Figure 2. Role of serine threonine phosphatase PP2A in SLE T cell pathophysiology.

PP2A dephosphorylates and activates SP1 to increase expression of CREMα, which enhances expression of IL-17 and represses expression of IL-2. IL-2 expression is increased by binding of phospho-CREB, which is also dephosphorylated/deactivated by PP2A. Phospho-CREB and phospho-CREMα both bind to the –180 bp position within the IL2 promoter; thus, the ratio of these proteins determine overall IL-2 expression. PP2A dephosphorylates and activates the transcriptional enhancer ELF1, which increase expression of CD3ζ and decreases expression of FcRγ.PP2A dephosphorylates MEK1/2 to block activity of the methyltransferase DNMT1, leading to hypomethylation and increased expression of CD70 and CD11a.
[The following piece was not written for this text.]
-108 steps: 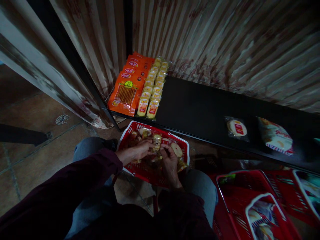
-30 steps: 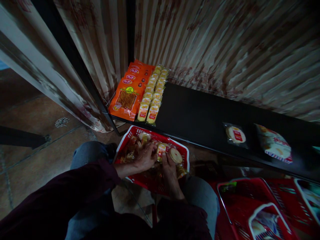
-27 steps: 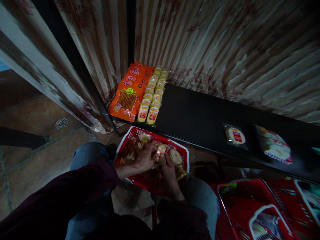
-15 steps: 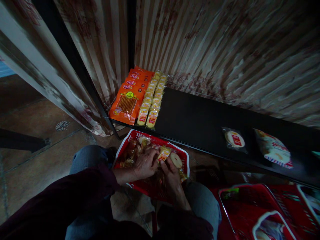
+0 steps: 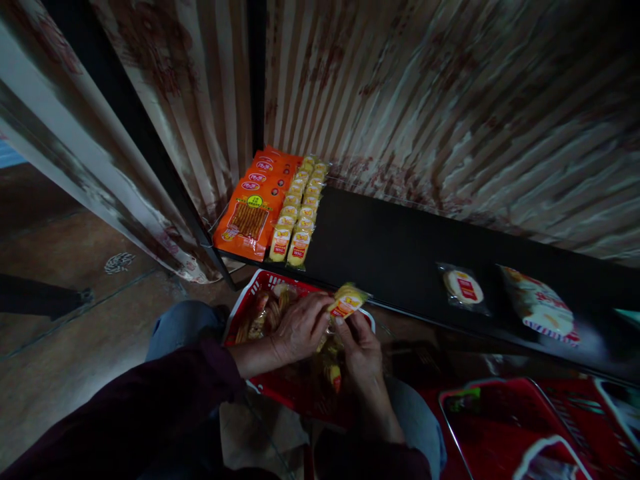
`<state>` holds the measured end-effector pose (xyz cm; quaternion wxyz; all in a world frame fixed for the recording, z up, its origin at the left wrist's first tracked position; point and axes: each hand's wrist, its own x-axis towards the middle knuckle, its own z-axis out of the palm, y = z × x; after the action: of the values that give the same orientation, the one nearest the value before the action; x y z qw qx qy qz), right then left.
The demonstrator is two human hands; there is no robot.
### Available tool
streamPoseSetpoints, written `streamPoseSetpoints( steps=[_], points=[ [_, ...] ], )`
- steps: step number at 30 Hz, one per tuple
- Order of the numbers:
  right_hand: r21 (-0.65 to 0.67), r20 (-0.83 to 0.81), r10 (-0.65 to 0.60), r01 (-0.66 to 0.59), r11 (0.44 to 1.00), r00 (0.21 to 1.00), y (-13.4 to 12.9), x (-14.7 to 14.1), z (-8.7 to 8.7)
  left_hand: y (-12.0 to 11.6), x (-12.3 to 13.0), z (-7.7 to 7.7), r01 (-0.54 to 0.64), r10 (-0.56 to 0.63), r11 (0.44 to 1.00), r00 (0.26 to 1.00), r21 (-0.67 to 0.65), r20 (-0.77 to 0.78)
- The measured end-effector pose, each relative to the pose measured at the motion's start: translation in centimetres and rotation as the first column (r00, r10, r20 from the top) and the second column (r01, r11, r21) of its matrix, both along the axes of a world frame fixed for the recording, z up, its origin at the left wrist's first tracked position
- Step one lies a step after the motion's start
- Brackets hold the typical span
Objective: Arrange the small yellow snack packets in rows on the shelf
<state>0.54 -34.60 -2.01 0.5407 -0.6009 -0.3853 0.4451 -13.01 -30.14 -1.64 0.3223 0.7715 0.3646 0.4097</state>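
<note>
A yellow wrapped snack cake with an orange label is held up over the red basket. My left hand grips its left end with closed fingers. My right hand pinches it from the right and below. Inside the basket lie several more wrapped snacks, partly hidden by my hands. Just beyond, on the black shelf, two rows of matching yellow wrapped cakes stand beside overlapping orange snack bags.
Farther right on the shelf lie a round wrapped cake and a white-and-red snack bag. Other red baskets stand at lower right. A striped curtain hangs behind the shelf, and a black post rises at left.
Both hands have moved slightly right with the wrapped cake, which is now raised nearer the basket's far rim and tilted. The view has shifted a little.
</note>
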Motion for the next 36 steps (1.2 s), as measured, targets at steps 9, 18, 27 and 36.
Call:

Figure 1. Altered TCR/CD3 complex and lipid raft composition in SLE T cells.

(A) Engagement of the CD3/TCR complex in SLE T cells leads to a heightened and earlier proximal signaling response characterized by increased free intracytoplasmic calcium concentration and cytosolic protein tyrosine phosphorylation. The graph shows the magnitude and kinetics of intracellular calcium flux in normal and SLE T cells. (B) Lipid rafts in SLE T cells are preclustered and display altered arrangement of signaling molecules. The TCR/CD3 complex undergoes rewiring to express FcRγ and Syk kinase in place of CD3ζ and ZAP70, respectively, sending a stronger downstream signal and increasing intracellular calcium flux. Signaling through VAV1 leads to actin polymerization and cellular migration. SLE T cells express higher levels of the surface adhesion molecule CD44. Upon activation of CD44, ROCK phosphorylates the ERM proteins, thereby inducing actin polymerization to increase adhesion and migration.